Small and medium-size businesses can find it hard initially to make the transition to business-to-business (B2B) selling when they’re used to selling to consumers.

An excellent example is small banks and credit unions that have well-trained staff for consumer lending, checking, card, and savings products. Unfortunately, these staffs are often “homegrown” in the consumer selling space, but don’t have much experience when it comes to dealing with business. They quickly find themselves in trouble when they are asked to talk with businesses about loans for carrying inventory, payroll lines of credit, and loans for commercial construction projects.

They solve the problem by teaming with a larger bank or credit union that has a business lending and sales division, but the problem doesn’t end there. These institutions also have to identify business prospects they can sell to. This is where big data screening and analytics enter.

How Radius Intelligence tracks and edits big data for SMBs

“We track 30 million small and medium sized businesses in the US, store them in a database, and refresh this data weekly,” said Adrian Druzgalski, CTO and cofounder of Radius Intelligence. “The service is especially useful for financial services companies that want direct mailing lists.”

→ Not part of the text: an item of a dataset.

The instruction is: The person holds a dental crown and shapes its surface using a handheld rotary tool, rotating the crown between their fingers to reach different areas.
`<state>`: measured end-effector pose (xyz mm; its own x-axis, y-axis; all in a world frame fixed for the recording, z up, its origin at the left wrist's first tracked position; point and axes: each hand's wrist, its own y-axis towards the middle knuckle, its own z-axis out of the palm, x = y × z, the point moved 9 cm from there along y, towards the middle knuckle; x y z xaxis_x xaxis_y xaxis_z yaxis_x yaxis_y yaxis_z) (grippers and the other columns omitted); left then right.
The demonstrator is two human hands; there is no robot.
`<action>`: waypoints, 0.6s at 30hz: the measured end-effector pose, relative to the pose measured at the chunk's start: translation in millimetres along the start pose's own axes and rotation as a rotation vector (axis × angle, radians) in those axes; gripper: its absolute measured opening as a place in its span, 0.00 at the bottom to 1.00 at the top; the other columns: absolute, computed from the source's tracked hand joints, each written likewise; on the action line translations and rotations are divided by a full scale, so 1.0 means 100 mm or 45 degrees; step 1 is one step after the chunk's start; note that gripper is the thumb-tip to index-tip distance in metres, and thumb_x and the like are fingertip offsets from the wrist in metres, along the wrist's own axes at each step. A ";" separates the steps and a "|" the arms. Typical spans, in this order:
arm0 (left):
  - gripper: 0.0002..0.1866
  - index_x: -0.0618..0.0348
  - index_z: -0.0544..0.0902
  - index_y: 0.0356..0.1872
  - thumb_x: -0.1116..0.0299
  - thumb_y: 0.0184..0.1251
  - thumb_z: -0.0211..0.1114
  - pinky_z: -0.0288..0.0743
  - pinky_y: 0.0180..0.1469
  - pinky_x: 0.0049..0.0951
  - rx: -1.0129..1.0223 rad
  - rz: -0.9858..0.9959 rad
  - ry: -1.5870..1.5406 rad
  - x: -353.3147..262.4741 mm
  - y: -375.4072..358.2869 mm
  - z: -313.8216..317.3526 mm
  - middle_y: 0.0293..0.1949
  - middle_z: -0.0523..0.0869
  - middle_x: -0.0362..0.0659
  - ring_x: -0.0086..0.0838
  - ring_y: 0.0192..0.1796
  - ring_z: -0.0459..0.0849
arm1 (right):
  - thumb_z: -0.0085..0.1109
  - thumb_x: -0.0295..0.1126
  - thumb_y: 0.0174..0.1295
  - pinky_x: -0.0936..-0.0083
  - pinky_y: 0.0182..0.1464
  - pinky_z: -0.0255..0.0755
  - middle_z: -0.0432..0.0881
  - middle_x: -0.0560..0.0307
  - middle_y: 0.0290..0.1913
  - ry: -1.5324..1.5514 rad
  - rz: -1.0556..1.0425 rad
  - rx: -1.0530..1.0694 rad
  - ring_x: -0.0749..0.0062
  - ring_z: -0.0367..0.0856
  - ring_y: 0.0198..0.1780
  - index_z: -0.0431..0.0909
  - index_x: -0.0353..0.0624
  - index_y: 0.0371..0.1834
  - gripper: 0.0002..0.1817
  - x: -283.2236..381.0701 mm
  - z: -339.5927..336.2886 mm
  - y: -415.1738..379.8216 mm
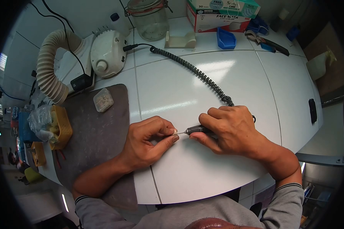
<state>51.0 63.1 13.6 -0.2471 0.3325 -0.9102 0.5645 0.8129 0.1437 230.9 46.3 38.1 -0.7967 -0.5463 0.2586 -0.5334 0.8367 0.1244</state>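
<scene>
My left hand pinches a tiny pale piece between thumb and fingertips. My right hand is wrapped round a dark rotary handpiece. Its thin metal bit points left and reaches the pale piece, though the fingertips partly hide the meeting point. From the handpiece's side, a black coiled cord runs up and left to a white control box with a round knob. Both hands are above the white tiled table.
A dark mat bears a small clear container of pale bits. Left are a ribbed hose and yellow bin. Behind stand a glass jar, face mask box, blue tray and pliers.
</scene>
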 end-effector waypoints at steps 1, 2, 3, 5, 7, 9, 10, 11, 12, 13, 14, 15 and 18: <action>0.09 0.67 0.85 0.38 0.83 0.69 0.81 0.89 0.46 0.24 -0.002 -0.001 -0.009 0.00 0.00 0.00 0.43 0.94 0.50 0.24 0.44 0.94 | 0.66 0.59 0.78 0.68 0.22 0.73 0.86 0.59 0.26 0.005 -0.024 -0.001 0.65 0.88 0.24 0.86 0.48 0.34 0.25 0.01 0.00 0.00; 0.09 0.67 0.85 0.38 0.83 0.70 0.81 0.89 0.47 0.24 -0.005 -0.002 -0.017 0.01 0.00 0.00 0.43 0.94 0.50 0.24 0.44 0.94 | 0.66 0.59 0.78 0.68 0.22 0.73 0.86 0.59 0.26 0.003 -0.001 -0.004 0.65 0.88 0.24 0.86 0.48 0.34 0.25 0.00 -0.01 0.00; 0.09 0.67 0.85 0.38 0.83 0.70 0.81 0.89 0.47 0.24 -0.003 0.004 -0.009 0.00 0.00 0.00 0.43 0.94 0.50 0.24 0.44 0.94 | 0.66 0.59 0.78 0.68 0.22 0.73 0.86 0.59 0.26 0.001 0.021 -0.007 0.65 0.87 0.24 0.86 0.48 0.34 0.25 0.00 -0.02 0.00; 0.09 0.67 0.85 0.38 0.83 0.70 0.81 0.89 0.47 0.24 0.002 0.011 0.010 -0.01 0.01 0.00 0.43 0.94 0.50 0.24 0.44 0.94 | 0.67 0.59 0.78 0.67 0.22 0.73 0.86 0.59 0.26 0.005 0.031 -0.001 0.65 0.87 0.24 0.86 0.48 0.34 0.25 0.01 -0.02 0.01; 0.09 0.67 0.85 0.37 0.83 0.70 0.80 0.89 0.47 0.24 0.000 0.015 0.002 -0.02 0.01 -0.01 0.43 0.94 0.51 0.24 0.44 0.95 | 0.67 0.58 0.78 0.67 0.22 0.73 0.86 0.59 0.26 0.013 0.012 0.021 0.65 0.87 0.24 0.86 0.48 0.34 0.25 0.01 -0.01 0.01; 0.09 0.67 0.85 0.37 0.83 0.70 0.80 0.89 0.47 0.24 -0.004 0.010 -0.015 -0.02 0.01 0.00 0.43 0.94 0.51 0.25 0.45 0.95 | 0.67 0.58 0.78 0.67 0.22 0.73 0.86 0.59 0.26 0.024 0.025 0.013 0.64 0.87 0.24 0.86 0.48 0.34 0.25 0.00 -0.03 0.01; 0.09 0.67 0.85 0.37 0.83 0.70 0.80 0.89 0.47 0.24 -0.007 0.002 -0.026 -0.01 0.01 0.00 0.44 0.94 0.51 0.25 0.45 0.95 | 0.67 0.58 0.78 0.67 0.22 0.73 0.86 0.59 0.26 0.030 0.033 0.008 0.64 0.87 0.24 0.86 0.48 0.34 0.25 0.00 -0.03 0.01; 0.09 0.67 0.85 0.37 0.83 0.70 0.80 0.89 0.47 0.24 -0.010 -0.005 -0.036 0.00 0.01 0.00 0.44 0.95 0.51 0.25 0.45 0.95 | 0.67 0.58 0.78 0.66 0.22 0.73 0.86 0.59 0.26 0.027 0.039 0.004 0.64 0.88 0.24 0.86 0.48 0.34 0.25 -0.01 -0.03 0.01; 0.09 0.67 0.85 0.37 0.83 0.70 0.80 0.89 0.47 0.24 -0.007 -0.002 -0.042 0.00 0.00 0.00 0.44 0.95 0.51 0.25 0.45 0.96 | 0.67 0.58 0.78 0.66 0.22 0.73 0.86 0.59 0.26 0.023 0.046 0.001 0.64 0.88 0.24 0.86 0.48 0.34 0.25 -0.01 -0.03 0.01; 0.09 0.67 0.85 0.37 0.84 0.70 0.80 0.90 0.47 0.24 -0.004 0.000 -0.048 -0.01 0.00 0.00 0.44 0.95 0.51 0.25 0.45 0.96 | 0.67 0.58 0.78 0.66 0.22 0.74 0.86 0.58 0.26 0.020 0.052 -0.003 0.64 0.88 0.24 0.86 0.48 0.34 0.25 -0.01 -0.02 0.00; 0.09 0.67 0.85 0.38 0.84 0.70 0.79 0.90 0.47 0.24 -0.001 0.003 -0.055 -0.01 0.01 0.00 0.44 0.95 0.51 0.26 0.45 0.96 | 0.67 0.58 0.78 0.66 0.22 0.74 0.86 0.58 0.26 0.021 0.028 -0.001 0.64 0.88 0.24 0.86 0.48 0.34 0.25 0.00 -0.02 0.01; 0.09 0.67 0.85 0.38 0.84 0.70 0.79 0.90 0.47 0.24 0.000 -0.004 -0.055 -0.01 0.01 0.00 0.44 0.95 0.52 0.26 0.45 0.96 | 0.67 0.58 0.78 0.66 0.22 0.74 0.86 0.58 0.26 0.022 0.003 0.000 0.64 0.88 0.24 0.86 0.48 0.34 0.25 0.00 -0.03 0.01; 0.09 0.67 0.85 0.37 0.84 0.71 0.79 0.90 0.47 0.24 -0.002 -0.014 -0.057 -0.01 0.00 0.00 0.44 0.95 0.52 0.25 0.45 0.96 | 0.67 0.58 0.78 0.66 0.22 0.74 0.86 0.58 0.26 0.020 0.021 -0.011 0.63 0.88 0.24 0.86 0.48 0.34 0.25 0.00 -0.03 0.01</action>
<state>51.1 63.3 14.8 -0.2179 0.3016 -0.9282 0.5609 0.8170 0.1338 231.5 46.8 41.1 -0.8007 -0.5319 0.2756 -0.5176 0.8459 0.1286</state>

Since SMBs come and go, what makes the service valuable (and less wasteful) for smaller financial institutions and companies in other industry sectors is that the SMB contact information is likely to be far more accurate than what they could get with any other kind of SMB database they could put together in-house.

“The business records that we accumulate come in from multiple services,” explained Druzgalski. From there, duplicates of businesses are eliminated, and data is “cleansed” before it ever enters the database.

This big data editing exercise is critical, because SMBs leave their footprints all over the internet. If you don’t know how to consolidate them, you can risk inaccuracies and also the expense of additional mailers.

Because the volume of “raw” big data that comes in from websites, social media, and other sources can be large, unpredictable, and difficult to manage, companies like Radius use a “discovery” process that is organized around a set of data attributes that the analytics utilize. The process is dependent upon big data processing on platforms such as Hadoop and MapReduce.

To simplify this need for multiple big data solutions “under the hood” of its operations, Radius uses a big data software framework called Cascading, which arches over all of these different big data processing resources so internal big data operations can be simplified. The result is faster time-to-market with valuable SMB data that Radius delivers to clients.

“Our clients come from financial services and other industries, and many of their needs are custom,” said Druzgalski. “An over-arching solution like Cascading enables us to write a custom application quickly, without having to worry about the technical details of interfacing with different big data systems and hardware.”

Beneficiaries of the resulting analytics are also insulated from the data science and mechanics that are required in the big data “engine room.”

Does it make a difference?

For companies in the B2B selling space, it certainly can make a difference, because cleaner data and outreach efforts assist them in reducing churn and adding new customers. For those entering the B2B selling space, they have the peace of mind that someone else can already deliver accurate business marketing information. All they need to do is focus on developing staff so they are properly trained to sell to business.